[Work instructions]
From the first line to the last, repeat the data exactly and drop the pictures.

[Dataset section]
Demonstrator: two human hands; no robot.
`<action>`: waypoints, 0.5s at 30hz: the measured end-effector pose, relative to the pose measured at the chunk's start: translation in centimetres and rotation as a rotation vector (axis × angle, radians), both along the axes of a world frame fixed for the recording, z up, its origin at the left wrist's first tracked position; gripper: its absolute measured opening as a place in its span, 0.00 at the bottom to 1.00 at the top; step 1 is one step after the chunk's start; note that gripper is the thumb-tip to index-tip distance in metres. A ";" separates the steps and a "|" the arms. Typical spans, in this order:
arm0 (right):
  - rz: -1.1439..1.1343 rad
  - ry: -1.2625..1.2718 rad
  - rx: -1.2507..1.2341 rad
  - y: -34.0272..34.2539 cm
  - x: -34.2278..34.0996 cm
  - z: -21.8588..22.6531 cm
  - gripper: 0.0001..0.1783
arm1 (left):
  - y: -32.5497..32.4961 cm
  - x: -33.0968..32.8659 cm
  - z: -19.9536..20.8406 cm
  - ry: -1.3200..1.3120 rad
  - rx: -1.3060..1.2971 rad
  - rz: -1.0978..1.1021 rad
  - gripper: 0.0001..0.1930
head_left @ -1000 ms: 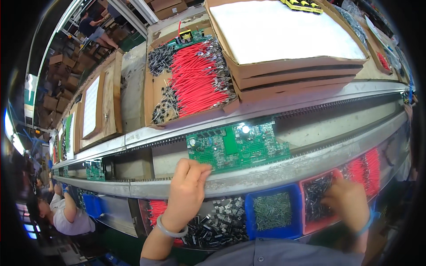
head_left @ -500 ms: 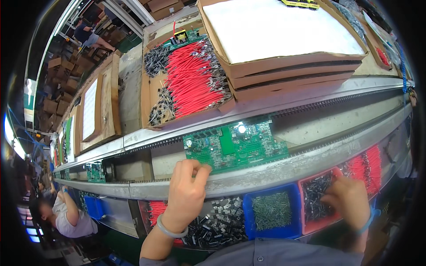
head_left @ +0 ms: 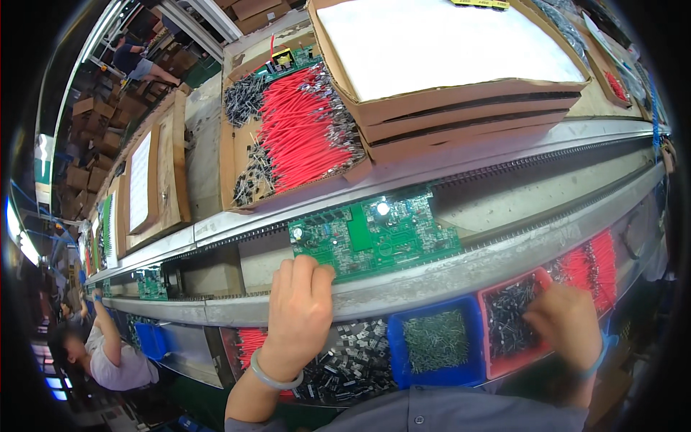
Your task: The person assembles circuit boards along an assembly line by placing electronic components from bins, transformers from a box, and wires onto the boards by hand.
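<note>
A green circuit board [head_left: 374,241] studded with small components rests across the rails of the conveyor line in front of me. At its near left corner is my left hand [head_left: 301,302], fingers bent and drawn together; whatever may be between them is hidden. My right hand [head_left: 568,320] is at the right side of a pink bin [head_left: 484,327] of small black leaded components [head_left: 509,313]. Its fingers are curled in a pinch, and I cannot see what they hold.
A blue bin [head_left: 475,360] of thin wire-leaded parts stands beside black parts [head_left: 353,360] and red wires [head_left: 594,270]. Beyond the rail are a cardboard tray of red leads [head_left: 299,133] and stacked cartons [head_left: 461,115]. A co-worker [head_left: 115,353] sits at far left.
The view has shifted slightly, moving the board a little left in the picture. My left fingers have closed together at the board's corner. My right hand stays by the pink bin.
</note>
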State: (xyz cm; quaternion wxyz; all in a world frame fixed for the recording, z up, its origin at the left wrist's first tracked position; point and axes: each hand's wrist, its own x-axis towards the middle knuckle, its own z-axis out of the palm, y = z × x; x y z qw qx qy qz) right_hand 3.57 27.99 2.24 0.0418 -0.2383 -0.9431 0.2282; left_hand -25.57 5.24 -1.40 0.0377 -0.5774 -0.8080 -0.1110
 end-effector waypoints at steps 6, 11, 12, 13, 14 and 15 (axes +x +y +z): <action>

[Solved problem]
Demonstrator: two human hands; no robot.
`<action>`: waypoints, 0.5s at 30hz: the measured end-effector pose, relative to the pose measured at the chunk's start: translation in centimetres and rotation as a rotation vector (axis × angle, radians), both along the axes of a world frame fixed for the recording, z up, its origin at the left wrist's first tracked position; gripper: its absolute measured opening as a place in its span, 0.00 at the bottom to 1.00 at the top; step 1 is one step after the chunk's start; note that gripper is the thumb-tip to index-tip distance in metres. A ";" separates the steps and a "|" the arms. Typical spans, in this order:
arm0 (right):
  - rz: -1.1439..1.1343 rad
  - ry: -1.2625..1.2718 rad
  - rx: -1.2507..1.2341 rad
  - y: -34.0272..34.2539 cm
  - x: -34.2278..34.0996 cm
  - z: -21.8588..22.6531 cm
  - gripper: 0.0001..0.1783
arm1 (left):
  - y: -32.5497..32.4961 cm
  - x: -33.0968..32.8659 cm
  - z: -19.9536..20.8406 cm
  - ry: -1.3200..1.3120 rad
  - rx: -1.3060..1.2971 rad
  - rz: -1.0978..1.1021 rad
  - gripper: 0.0001..0.1930
head_left @ -1000 ms: 
head_left @ -500 ms: 
head_left @ +0 ms: 
Your task: The person assembles circuit boards along an assembly line by placing electronic components from bins, transformers from a box, and wires onto the boards by hand.
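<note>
A green circuit board [head_left: 374,241] studded with small components rests across the rails of the conveyor line in front of me. At its near left corner is my left hand [head_left: 301,302], fingers bent and drawn together; whatever may be between them is hidden. My right hand [head_left: 568,320] is at the right side of a pink bin [head_left: 484,327] of small black leaded components [head_left: 509,313]. Its fingers are curled in a pinch, and I cannot see what they hold.
A blue bin [head_left: 475,360] of thin wire-leaded parts stands beside black parts [head_left: 353,360] and red wires [head_left: 594,270]. Beyond the rail are a cardboard tray of red leads [head_left: 299,133] and stacked cartons [head_left: 461,115]. A co-worker [head_left: 115,353] sits at far left.
The view has shifted slightly, moving the board a little left in the picture. My left fingers have closed together at the board's corner. My right hand stays by the pink bin.
</note>
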State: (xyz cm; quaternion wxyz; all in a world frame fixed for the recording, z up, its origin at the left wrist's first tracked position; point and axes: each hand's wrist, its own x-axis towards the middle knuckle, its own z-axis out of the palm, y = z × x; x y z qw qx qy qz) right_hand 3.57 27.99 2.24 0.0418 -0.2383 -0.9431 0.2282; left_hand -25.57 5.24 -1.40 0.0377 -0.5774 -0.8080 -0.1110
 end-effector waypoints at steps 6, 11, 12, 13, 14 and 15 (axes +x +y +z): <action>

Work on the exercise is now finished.